A shocking teaser for an upcoming movie about the life of O.J. Simpson is visualizing an alternate timeline for the controversial former football star. “A Conversation with O.J.”, a long-gestating “satirical thriller” about O.J. Simpson, released its teaser on Tuesday, April 23. Boris Kodjoe, who plays Simpson in the movie, is seen in the teaser strapped to an electric chair with sparks flying off both sides of his head as smoke emanates from his mouth. “Think of the real O.J.,” Kodjoe, 51, says in the black-and-white clip. “Not this lost person.”
The teaser ends with a title card reading: “Feel better now? You haven’t seen anything yet.” “A Conversation with O.J.” has been in development since 2015 and centers around real-life attorney Daniel Petrocelli, who became obsessed with conspiracy theories surrounding Simpson’s notorious murder trial in which he was acquitted of the murders of his ex-wife and her friend Nicole Brown Simpson and Ronald Goldman.
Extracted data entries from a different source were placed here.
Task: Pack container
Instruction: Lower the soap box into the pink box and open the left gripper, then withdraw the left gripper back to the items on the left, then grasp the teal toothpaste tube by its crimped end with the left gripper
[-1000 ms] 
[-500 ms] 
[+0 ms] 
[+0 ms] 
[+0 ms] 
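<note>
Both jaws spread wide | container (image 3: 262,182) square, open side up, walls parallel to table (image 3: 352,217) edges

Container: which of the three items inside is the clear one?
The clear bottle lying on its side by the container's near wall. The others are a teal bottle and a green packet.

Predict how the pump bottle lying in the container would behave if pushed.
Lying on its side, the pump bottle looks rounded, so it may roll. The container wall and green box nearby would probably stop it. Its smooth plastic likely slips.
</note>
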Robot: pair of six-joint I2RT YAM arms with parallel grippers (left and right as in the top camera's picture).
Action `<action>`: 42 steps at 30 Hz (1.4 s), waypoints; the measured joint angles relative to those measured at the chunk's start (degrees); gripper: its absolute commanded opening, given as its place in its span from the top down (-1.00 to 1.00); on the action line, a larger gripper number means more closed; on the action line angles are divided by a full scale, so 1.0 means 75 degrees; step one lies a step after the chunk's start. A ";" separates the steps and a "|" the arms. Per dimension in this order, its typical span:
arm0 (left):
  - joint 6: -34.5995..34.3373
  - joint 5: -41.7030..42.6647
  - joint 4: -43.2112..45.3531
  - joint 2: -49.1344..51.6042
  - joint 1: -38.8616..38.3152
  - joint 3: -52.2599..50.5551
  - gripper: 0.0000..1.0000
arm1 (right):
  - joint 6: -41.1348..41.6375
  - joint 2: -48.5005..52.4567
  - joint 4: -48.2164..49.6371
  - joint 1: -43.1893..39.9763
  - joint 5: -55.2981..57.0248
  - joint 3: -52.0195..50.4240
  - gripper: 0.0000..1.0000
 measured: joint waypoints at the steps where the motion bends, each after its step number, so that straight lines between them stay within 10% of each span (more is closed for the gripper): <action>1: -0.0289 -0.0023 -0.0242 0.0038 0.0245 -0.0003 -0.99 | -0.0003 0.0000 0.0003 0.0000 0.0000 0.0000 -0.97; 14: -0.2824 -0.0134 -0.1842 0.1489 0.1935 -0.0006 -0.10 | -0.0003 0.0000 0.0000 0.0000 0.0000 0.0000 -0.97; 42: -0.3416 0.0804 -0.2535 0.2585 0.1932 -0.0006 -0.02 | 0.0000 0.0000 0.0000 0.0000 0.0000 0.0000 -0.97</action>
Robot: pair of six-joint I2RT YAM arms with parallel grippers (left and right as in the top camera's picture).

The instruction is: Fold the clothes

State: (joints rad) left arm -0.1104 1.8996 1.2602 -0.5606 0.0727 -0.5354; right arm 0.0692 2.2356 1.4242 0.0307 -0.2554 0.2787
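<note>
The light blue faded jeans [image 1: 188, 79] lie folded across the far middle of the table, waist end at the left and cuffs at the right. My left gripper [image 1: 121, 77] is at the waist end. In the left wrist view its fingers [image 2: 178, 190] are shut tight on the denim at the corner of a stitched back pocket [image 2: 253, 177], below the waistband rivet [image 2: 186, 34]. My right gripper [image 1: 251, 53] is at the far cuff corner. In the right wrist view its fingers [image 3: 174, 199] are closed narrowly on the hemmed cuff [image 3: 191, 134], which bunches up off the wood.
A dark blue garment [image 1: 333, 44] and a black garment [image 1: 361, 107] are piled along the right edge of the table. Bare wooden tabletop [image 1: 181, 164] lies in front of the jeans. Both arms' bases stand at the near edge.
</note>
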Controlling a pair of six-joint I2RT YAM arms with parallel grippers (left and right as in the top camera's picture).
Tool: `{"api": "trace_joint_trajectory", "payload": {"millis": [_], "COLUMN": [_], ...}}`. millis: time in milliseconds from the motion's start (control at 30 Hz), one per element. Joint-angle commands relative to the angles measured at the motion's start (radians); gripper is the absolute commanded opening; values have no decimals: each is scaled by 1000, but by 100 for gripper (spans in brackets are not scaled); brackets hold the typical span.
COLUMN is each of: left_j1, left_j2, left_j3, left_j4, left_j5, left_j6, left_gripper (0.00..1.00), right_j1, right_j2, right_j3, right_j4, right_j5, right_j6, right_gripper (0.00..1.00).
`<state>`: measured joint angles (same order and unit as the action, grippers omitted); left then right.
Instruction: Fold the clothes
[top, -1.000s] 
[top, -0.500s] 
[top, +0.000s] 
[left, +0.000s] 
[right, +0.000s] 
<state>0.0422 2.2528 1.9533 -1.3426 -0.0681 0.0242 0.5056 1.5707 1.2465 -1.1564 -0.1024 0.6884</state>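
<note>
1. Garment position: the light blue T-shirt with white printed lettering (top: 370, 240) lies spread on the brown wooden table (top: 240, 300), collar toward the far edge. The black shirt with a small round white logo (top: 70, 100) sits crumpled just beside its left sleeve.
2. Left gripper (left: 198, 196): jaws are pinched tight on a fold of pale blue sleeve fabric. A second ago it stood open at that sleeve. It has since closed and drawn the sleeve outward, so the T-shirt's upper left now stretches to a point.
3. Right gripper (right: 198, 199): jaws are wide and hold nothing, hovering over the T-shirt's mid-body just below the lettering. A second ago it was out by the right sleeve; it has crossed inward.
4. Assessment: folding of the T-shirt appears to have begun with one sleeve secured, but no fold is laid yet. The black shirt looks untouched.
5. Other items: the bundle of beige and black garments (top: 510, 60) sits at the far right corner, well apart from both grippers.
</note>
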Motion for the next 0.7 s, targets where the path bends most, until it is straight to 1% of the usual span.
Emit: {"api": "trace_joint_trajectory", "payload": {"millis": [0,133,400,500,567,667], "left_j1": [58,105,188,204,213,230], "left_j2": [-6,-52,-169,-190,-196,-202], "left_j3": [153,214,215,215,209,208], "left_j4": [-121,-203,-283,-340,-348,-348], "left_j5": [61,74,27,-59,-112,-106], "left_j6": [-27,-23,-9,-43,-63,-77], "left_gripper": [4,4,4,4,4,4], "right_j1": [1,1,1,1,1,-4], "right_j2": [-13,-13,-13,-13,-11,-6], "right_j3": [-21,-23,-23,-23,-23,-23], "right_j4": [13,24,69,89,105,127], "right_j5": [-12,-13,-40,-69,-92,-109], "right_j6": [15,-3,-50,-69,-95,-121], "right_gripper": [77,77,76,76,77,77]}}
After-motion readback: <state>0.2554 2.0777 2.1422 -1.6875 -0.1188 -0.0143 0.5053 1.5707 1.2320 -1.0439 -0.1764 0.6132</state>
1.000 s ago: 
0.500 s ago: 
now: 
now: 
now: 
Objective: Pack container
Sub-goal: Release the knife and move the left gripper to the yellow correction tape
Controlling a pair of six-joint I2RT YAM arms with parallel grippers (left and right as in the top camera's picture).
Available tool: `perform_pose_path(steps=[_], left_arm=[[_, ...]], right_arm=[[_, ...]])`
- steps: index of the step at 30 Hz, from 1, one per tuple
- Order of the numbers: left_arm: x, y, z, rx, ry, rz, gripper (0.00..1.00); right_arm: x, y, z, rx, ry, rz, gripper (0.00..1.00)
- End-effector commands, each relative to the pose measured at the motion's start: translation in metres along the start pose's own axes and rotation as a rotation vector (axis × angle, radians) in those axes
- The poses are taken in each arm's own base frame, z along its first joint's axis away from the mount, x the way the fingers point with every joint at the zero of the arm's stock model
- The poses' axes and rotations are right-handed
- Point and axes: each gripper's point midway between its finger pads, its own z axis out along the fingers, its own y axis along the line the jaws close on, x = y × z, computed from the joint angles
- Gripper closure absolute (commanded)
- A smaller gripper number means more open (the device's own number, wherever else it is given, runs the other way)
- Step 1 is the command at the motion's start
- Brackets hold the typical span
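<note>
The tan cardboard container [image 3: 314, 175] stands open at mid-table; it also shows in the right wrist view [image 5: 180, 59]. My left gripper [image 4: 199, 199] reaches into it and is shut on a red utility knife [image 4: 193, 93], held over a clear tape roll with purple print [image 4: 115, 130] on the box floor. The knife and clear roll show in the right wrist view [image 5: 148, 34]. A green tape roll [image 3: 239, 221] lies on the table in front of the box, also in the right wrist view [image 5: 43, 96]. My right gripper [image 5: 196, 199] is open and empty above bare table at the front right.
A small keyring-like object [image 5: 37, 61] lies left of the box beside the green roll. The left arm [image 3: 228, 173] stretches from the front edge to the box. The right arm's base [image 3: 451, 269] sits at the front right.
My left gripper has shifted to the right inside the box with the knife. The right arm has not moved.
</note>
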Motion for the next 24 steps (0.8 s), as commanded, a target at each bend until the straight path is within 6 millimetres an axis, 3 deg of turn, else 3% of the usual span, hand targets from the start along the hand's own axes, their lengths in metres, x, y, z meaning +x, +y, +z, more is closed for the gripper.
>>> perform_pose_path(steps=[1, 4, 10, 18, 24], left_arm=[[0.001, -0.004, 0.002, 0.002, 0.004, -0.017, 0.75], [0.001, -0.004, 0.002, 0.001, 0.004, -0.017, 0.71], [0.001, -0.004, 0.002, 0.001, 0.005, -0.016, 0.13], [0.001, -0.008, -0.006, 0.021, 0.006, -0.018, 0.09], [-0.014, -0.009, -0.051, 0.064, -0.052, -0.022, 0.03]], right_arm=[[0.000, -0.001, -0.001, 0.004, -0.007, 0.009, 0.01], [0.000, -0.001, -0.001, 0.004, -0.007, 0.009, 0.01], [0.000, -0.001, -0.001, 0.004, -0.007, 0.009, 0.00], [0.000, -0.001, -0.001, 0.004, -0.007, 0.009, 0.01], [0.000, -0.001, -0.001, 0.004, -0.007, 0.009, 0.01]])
Kodjoe and Michael Rainey Jr., who plays Brown in the movie, nearly had a surprising costar join the cast as McCann, if you take the word of director Douglas Newton. “Owen Wilson was perfect for the role,” the filmmaker said in an article published Wednesday, April 24. “I actually had a meeting with him in Santa Monica. Everybody loved the script. His agent wanted him to do it. We offered him $12 million.” However, Wilson was unwilling to take part in any project that might cast Simpson in any sort of favorable light. Newton continued, “At the end of the lunch, Owen stood up and said, ‘If you think I’m going to take the lead role in a movie about how O.J. didn’t do it, you’ve got to be kidding me.’”
The movie already has roughly 30 minutes completed, according to Newton, which he said will tell the “real story” of Simpson’s trial “based on factual evidence.” “A lot of people forget that the man was acquitted,” Newton said back in 2018. “He was found by 12 jurors that he did not commit the murders but if you talk to anyone, 10 out 10 people on the street are going to go, ‘He did it.’ We always thought something was off about it.” He added, “Our point of view is that Nicole came home at the wrong time. We filmed the murder as the trial portrayed it. It’s going to be controversial, but the audience can decide for themselves what ultimately happened.”
While Simpson was ultimately acquitted in the murder trial, he was later found liable in a civil suit filed by the Brown and Goldman families and ordered to pay $33.5 million. Simpson died at the age of 76 on April 10. At the time of his death, Simpson still owed the Brown and Goldman families $70 million due to interest. “A Conversation with O.J.” is currently scheduled for a 2025 release date.